-- TASK TO COMPLETE --
Your answer must be an exact transcription of the lines from the line with "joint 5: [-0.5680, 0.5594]" through the final line of the data.
- Opening Delimiter -
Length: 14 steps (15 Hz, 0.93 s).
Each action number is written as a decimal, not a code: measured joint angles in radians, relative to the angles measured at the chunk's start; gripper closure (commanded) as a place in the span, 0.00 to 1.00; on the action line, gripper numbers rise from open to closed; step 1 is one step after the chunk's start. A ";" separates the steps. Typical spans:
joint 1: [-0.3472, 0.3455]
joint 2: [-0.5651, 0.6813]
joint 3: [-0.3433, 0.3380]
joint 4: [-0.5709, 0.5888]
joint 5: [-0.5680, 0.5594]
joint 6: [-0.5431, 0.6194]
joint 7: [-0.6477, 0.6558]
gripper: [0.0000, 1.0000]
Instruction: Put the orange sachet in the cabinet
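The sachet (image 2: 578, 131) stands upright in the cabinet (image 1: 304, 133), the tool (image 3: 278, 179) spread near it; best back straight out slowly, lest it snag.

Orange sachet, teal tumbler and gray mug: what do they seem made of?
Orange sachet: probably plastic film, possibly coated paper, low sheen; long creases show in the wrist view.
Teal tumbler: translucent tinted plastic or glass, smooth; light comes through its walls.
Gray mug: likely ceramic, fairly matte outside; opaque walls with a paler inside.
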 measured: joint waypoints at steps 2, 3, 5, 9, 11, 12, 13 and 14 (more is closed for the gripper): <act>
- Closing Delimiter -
-- SOLUTION TO THE EXERCISE --
joint 5: [-0.5680, 0.5594]
joint 6: [-0.5431, 0.6194]
joint 7: [-0.6477, 0.6558]
gripper: [0.0000, 1.0000]
Instruction: Put the orange sachet in the cabinet
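The sachet (image 2: 578, 131) stands upright in the cabinet (image 1: 304, 133), the tool (image 3: 278, 179) spread near it; best back straight out slowly, lest it snag.

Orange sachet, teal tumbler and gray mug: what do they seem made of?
Orange sachet: probably plastic film, possibly coated paper, low sheen; long creases show in the wrist view.
Teal tumbler: translucent tinted plastic or glass, smooth; light comes through its walls.
Gray mug: likely ceramic, fairly matte outside; opaque walls with a paler inside.
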 measured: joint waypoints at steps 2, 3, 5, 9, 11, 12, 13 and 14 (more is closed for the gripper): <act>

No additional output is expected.